• **Work instruction**: Only a single number is expected: how many lines of the data hold the word "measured".

++++ Data listing

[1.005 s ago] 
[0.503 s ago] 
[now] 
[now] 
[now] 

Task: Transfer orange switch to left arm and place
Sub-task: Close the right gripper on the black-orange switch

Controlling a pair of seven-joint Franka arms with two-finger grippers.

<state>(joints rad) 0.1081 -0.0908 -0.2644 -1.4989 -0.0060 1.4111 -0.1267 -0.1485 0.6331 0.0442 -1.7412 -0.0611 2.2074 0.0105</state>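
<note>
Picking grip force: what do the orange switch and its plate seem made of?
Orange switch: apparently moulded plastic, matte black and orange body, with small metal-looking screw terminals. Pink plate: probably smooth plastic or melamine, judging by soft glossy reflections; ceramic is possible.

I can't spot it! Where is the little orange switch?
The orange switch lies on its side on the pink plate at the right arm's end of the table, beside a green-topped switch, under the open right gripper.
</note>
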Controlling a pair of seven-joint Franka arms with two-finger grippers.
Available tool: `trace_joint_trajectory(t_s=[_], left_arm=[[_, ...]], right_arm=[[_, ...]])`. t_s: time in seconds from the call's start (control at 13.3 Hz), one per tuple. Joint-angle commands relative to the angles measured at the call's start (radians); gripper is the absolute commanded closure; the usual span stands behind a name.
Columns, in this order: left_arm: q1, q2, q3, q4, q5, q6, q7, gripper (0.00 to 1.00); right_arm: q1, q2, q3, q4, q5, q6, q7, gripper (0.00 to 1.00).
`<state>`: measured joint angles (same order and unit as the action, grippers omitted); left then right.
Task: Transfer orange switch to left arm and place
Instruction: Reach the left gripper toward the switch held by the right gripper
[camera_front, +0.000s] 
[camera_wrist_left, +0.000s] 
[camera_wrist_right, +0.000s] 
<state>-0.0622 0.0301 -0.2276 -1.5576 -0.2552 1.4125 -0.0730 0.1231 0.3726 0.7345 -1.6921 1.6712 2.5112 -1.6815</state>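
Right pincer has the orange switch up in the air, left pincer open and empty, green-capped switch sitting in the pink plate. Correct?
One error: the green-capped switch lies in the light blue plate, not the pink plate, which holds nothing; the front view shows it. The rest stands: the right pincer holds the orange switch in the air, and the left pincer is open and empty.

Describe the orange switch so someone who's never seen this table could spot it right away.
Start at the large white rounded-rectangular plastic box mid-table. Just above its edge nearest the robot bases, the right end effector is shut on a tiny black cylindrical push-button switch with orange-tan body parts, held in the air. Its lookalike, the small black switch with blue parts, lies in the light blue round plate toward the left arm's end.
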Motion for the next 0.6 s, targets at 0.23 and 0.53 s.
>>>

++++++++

• **Response**: 2